Exercise requirements: In the material below, find the line that contains "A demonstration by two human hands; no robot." and the line that contains "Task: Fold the", then write out exactly those two lines and everything between them.

START Material for this task

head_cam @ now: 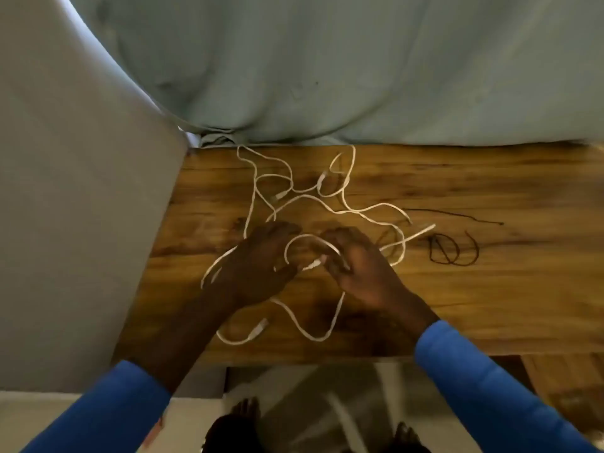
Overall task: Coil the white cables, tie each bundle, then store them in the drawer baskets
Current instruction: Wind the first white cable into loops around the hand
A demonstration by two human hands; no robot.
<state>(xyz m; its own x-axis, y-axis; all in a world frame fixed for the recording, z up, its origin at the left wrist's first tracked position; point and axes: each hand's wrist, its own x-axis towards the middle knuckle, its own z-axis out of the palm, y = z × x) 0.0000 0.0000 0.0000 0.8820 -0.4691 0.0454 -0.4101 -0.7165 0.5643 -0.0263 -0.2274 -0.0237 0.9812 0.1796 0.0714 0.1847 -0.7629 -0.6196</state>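
Note:
Several white cables [304,197] lie tangled on a wooden table [490,289]. My left hand [261,259] and my right hand [356,266] meet at the table's middle, both over one white cable. A small loop of that cable [307,238] arches between the hands, and its plug end [313,263] sits where the fingers meet. My right hand pinches the cable near the plug; my left hand curls round the loop's other side. The cable's tail [294,318] trails toward the near edge and ends in another plug [260,326].
Dark thin strings lie on the table to the right, one coiled [452,251], one stretched out [457,215]. A pale green cloth [327,76] hangs behind the table. A grey upholstered surface [65,207] borders the left side. My bare feet [248,413] show below the near edge.

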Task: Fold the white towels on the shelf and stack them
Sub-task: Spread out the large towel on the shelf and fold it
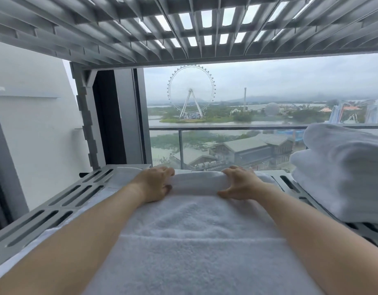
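A white towel (196, 235) lies spread lengthwise on the grey slotted shelf (56, 209), running from the near edge to the far edge. Its far end is rolled or folded into a thick band (196, 182). My left hand (154, 184) grips the left end of that band. My right hand (239, 184) grips the right end, fingers curled over the top. Both forearms stretch over the towel. A stack of folded white towels (341, 175) sits on the shelf at the right.
Another slatted grey shelf (183, 28) hangs low overhead. Behind the shelf is a window (247, 124) with a balcony rail and a Ferris wheel outside. A white wall and dark frame stand at the left.
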`<action>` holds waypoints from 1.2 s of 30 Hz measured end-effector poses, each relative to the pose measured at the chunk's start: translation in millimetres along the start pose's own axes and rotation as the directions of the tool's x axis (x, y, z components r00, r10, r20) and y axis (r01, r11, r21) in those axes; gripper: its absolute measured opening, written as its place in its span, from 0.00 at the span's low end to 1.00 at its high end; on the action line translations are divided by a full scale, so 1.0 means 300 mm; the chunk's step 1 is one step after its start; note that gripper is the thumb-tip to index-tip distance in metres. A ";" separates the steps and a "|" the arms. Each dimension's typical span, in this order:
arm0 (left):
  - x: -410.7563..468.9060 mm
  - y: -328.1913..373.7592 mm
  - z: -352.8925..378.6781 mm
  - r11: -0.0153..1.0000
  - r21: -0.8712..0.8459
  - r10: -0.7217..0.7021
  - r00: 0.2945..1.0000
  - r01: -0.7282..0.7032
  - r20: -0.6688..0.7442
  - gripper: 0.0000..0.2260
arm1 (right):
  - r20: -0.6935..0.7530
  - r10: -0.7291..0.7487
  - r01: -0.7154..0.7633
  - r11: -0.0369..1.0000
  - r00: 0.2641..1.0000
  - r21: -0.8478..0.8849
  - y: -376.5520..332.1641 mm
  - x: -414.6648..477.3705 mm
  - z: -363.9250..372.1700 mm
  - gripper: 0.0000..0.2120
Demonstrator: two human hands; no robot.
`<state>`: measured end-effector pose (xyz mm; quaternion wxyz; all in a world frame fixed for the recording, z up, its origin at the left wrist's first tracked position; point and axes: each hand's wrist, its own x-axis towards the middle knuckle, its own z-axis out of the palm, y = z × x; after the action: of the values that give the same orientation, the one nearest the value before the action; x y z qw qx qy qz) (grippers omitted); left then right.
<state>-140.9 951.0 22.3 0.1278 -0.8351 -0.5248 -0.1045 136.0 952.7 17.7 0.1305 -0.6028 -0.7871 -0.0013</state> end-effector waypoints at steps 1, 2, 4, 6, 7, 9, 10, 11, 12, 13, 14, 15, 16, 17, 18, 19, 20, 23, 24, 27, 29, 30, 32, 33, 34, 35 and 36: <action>-0.012 -0.004 -0.013 1.000 0.017 0.001 1.000 -0.001 0.012 0.14 | -0.040 -0.035 0.034 0.999 0.999 -0.041 -0.003 -0.006 -0.011 0.26; -0.029 -0.008 -0.029 1.000 0.028 -0.005 1.000 0.004 0.030 0.14 | -0.072 -0.072 0.066 0.994 0.995 -0.085 -0.007 -0.015 -0.024 0.21; -0.070 -0.022 -0.066 0.997 0.083 -0.016 0.997 0.010 0.072 0.10 | -0.110 -0.131 0.110 0.977 0.985 -0.181 -0.016 -0.047 -0.048 0.15; -0.121 -0.033 -0.107 0.979 0.202 -0.013 0.998 -0.001 0.067 0.06 | -0.154 -0.161 0.113 0.953 0.975 -0.280 -0.032 -0.096 -0.065 0.11; -0.148 -0.036 -0.124 0.972 0.234 -0.008 0.999 -0.004 0.052 0.04 | -0.178 -0.168 0.103 0.940 0.970 -0.326 -0.040 -0.128 -0.069 0.10; -0.202 -0.034 -0.150 0.960 0.280 0.028 0.999 -0.033 0.020 0.03 | -0.197 -0.185 0.101 0.922 0.963 -0.373 -0.055 -0.197 -0.073 0.10; -0.230 -0.028 -0.159 0.948 0.313 0.058 0.998 -0.058 0.010 0.04 | -0.188 -0.190 0.110 0.923 0.964 -0.368 -0.062 -0.233 -0.076 0.11; -0.258 -0.023 -0.166 0.939 0.332 0.086 0.996 -0.085 0.012 0.04 | -0.176 -0.191 0.117 0.926 0.966 -0.360 -0.072 -0.271 -0.083 0.12; -0.289 -0.018 -0.174 0.943 0.318 0.102 0.995 -0.102 0.018 0.05 | -0.169 -0.189 0.118 0.925 0.967 -0.361 -0.083 -0.309 -0.093 0.15; -0.319 -0.014 -0.180 0.953 0.284 0.101 0.994 -0.106 0.032 0.07 | -0.164 -0.188 0.115 0.919 0.968 -0.377 -0.095 -0.346 -0.103 0.16; -0.351 -0.012 -0.187 0.962 0.252 0.097 0.994 -0.105 0.043 0.08 | -0.166 -0.187 0.106 0.908 0.968 -0.405 -0.108 -0.382 -0.113 0.16; -0.382 -0.011 -0.196 0.968 0.225 0.098 0.994 -0.107 0.048 0.09 | -0.177 -0.184 0.091 0.897 0.967 -0.432 -0.120 -0.418 -0.120 0.15; -0.413 -0.012 -0.206 0.972 0.205 0.110 0.993 -0.117 0.044 0.09 | -0.197 -0.174 0.070 0.892 0.965 -0.446 -0.132 -0.452 -0.122 0.15; -0.444 -0.015 -0.216 0.973 0.188 0.131 0.991 -0.134 0.029 0.09 | -0.220 -0.157 0.045 0.895 0.963 -0.443 -0.143 -0.487 -0.124 0.15; -0.473 -0.018 -0.226 0.972 0.179 0.154 0.988 -0.154 0.013 0.09 | -0.240 -0.136 0.021 0.903 0.961 -0.429 -0.155 -0.523 -0.129 0.15; -0.502 -0.021 -0.237 0.969 0.175 0.181 0.984 -0.177 -0.004 0.09 | -0.255 -0.117 0.001 0.910 0.960 -0.415 -0.166 -0.556 -0.133 0.16; -0.530 -0.024 -0.248 0.965 0.171 0.205 0.979 -0.199 -0.017 0.10 | -0.260 -0.103 -0.013 0.913 0.960 -0.408 -0.178 -0.589 -0.138 0.16; -0.610 -0.023 -0.275 0.962 0.153 0.236 0.970 -0.225 -0.059 0.11 | -0.263 -0.065 -0.046 0.919 0.963 -0.392 -0.216 -0.684 -0.141 0.18; -0.638 -0.017 -0.282 0.961 0.162 0.237 0.969 -0.223 -0.073 0.12 | -0.277 -0.052 -0.060 0.923 0.960 -0.380 -0.229 -0.712 -0.138 0.19; -0.716 -0.005 -0.288 0.950 0.201 0.264 0.957 -0.237 -0.120 0.12 | -0.359 -0.021 -0.113 0.931 0.933 -0.347 -0.266 -0.783 -0.130 0.19; -0.762 -0.003 -0.285 0.952 0.145 0.291 0.947 -0.271 -0.137 0.11 | -0.420 0.013 -0.158 0.936 0.908 -0.314 -0.287 -0.819 -0.127 0.18; -0.781 0.001 -0.282 0.951 0.094 0.307 0.942 -0.296 -0.136 0.11 | -0.430 0.043 -0.181 0.941 0.902 -0.287 -0.298 -0.835 -0.123 0.18; -0.816 0.015 -0.274 0.937 0.008 0.347 0.929 -0.349 -0.129 0.10 | -0.421 0.116 -0.234 0.942 0.900 -0.240 -0.314 -0.858 -0.108 0.21; -0.829 0.024 -0.272 0.931 -0.011 0.361 0.924 -0.365 -0.127 0.10 | -0.415 0.153 -0.266 0.937 0.897 -0.228 -0.317 -0.867 -0.102 0.23; -0.839 0.031 -0.269 0.928 -0.020 0.366 0.921 -0.372 -0.130 0.11 | -0.410 0.192 -0.297 0.931 0.892 -0.211 -0.317 -0.873 -0.099 0.23; -0.845 0.037 -0.268 0.929 -0.029 0.362 0.922 -0.369 -0.139 0.11 | -0.407 0.233 -0.327 0.928 0.883 -0.179 -0.316 -0.880 -0.099 0.23; -0.848 0.041 -0.267 0.933 -0.033 0.351 0.925 -0.359 -0.145 0.12 | -0.405 0.277 -0.356 0.925 0.871 -0.134 -0.314 -0.884 -0.101 0.23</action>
<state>-241.8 703.9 18.4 0.1554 -0.9106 -0.3514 -0.1521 116.2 670.6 6.6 0.2158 -0.7226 -0.6325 -0.1767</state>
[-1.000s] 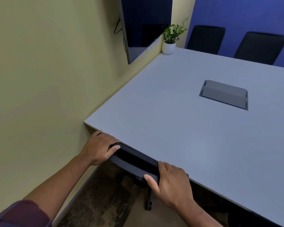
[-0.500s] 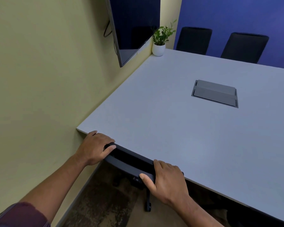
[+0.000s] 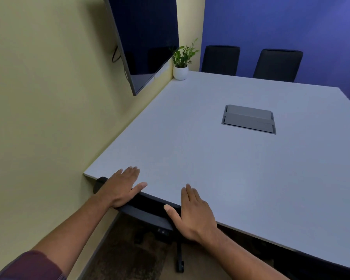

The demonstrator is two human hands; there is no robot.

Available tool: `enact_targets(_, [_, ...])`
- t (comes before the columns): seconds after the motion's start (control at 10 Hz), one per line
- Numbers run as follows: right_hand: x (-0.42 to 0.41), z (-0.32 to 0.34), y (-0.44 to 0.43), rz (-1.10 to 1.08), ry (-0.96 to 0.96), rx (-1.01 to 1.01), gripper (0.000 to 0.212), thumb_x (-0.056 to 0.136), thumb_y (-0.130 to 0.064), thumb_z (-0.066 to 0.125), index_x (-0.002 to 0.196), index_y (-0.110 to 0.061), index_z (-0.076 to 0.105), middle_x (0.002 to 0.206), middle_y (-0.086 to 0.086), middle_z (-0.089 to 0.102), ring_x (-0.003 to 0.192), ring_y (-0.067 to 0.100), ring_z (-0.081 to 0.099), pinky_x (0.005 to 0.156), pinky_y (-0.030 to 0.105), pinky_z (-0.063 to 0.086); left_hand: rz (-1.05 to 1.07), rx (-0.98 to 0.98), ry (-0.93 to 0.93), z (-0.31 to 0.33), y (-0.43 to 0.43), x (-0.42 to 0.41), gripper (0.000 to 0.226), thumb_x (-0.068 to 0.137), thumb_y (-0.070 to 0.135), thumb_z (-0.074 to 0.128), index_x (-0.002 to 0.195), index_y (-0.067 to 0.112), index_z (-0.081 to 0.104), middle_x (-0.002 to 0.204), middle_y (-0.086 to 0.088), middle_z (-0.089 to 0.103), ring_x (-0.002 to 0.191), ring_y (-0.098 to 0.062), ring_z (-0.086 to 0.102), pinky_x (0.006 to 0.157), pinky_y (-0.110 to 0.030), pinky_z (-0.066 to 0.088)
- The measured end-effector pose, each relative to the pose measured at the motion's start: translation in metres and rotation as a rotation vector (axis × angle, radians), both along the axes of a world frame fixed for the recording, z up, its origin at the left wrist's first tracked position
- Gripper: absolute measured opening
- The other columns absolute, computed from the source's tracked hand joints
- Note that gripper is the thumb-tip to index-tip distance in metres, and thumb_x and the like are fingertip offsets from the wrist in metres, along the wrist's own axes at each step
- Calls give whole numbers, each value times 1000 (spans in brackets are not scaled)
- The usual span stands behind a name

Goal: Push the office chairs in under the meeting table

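A black office chair (image 3: 148,214) stands tucked against the near edge of the grey meeting table (image 3: 200,158); only the top of its backrest and part of its base show. My left hand (image 3: 121,188) lies flat with fingers spread over the table edge, its heel on the backrest's left end. My right hand (image 3: 194,214) is flat too, fingers on the table top, thumb beside the backrest's right end. Neither hand grips anything. Two more black chairs (image 3: 220,59) (image 3: 278,64) stand pushed in at the far side.
A yellow wall runs close along the left with a dark screen (image 3: 146,37) mounted on it. A small potted plant (image 3: 181,63) sits at the table's far left corner. A grey cable hatch (image 3: 249,119) is set in the table's middle. A blue wall is behind.
Both hands let go of the chair's backrest and opened flat over the table edge. The backrest sits further in under the table edge than before.
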State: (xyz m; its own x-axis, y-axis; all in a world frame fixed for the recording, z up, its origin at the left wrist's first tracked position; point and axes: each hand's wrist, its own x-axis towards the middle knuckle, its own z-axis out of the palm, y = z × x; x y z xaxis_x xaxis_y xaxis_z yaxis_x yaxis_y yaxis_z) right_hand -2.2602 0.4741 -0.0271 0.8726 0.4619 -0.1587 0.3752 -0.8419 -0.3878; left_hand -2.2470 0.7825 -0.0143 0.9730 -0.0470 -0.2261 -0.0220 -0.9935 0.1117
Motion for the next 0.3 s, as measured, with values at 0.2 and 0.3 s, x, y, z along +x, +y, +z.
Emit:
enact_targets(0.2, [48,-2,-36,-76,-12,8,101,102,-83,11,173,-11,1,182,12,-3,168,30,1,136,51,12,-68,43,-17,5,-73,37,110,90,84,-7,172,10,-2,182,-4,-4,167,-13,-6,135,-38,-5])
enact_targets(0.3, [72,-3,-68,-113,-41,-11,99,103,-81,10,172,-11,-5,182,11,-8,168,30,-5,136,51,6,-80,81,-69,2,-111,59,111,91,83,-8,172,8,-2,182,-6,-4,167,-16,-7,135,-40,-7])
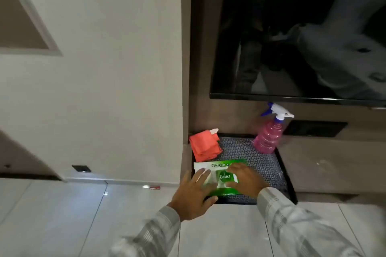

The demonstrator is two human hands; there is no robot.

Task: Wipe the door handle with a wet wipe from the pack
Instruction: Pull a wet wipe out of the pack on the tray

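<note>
A green and white wet wipe pack [219,170] lies flat on a black tray [286,175] with a patterned mat, low in the middle of the view. My left hand [193,194] rests with spread fingers on the pack's left side. My right hand [245,179] lies on its right side, fingertips on the pack's label flap around the middle. Whether the flap is lifted cannot be told. No door handle is in view.
A folded red cloth [203,146] lies on the tray's far left corner. A pink spray bottle [269,133] stands at its far right corner. A dark TV screen [292,31] hangs above. A white wall [104,69] is on the left, glossy floor tiles [83,215] below.
</note>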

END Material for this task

Result of this task:
A demonstration by two human hands; no robot.
<state>(xyz m; its own x-axis, y-axis; all in a world frame fixed for the recording, z up, its origin at the left wrist's first tracked position; point and axes: each hand's wrist, its own x-axis towards the middle knuckle, its own z-axis out of the palm, y = z × x) 0.0000 0.0000 0.0000 0.8820 -0.4691 0.0454 -0.4101 -0.7165 0.5643 -0.0263 -0.2274 -0.0237 0.9812 0.1796 0.0714 0.1847 -0.7629 -0.6196</state>
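Note:
Several white cables [304,197] lie tangled on a wooden table [490,289]. My left hand [261,259] and my right hand [356,266] meet at the table's middle, both over one white cable. A small loop of that cable [307,238] arches between the hands, and its plug end [313,263] sits where the fingers meet. My right hand pinches the cable near the plug; my left hand curls round the loop's other side. The cable's tail [294,318] trails toward the near edge and ends in another plug [260,326].
Dark thin strings lie on the table to the right, one coiled [452,251], one stretched out [457,215]. A pale green cloth [327,76] hangs behind the table. A grey upholstered surface [65,207] borders the left side. My bare feet [248,413] show below the near edge.
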
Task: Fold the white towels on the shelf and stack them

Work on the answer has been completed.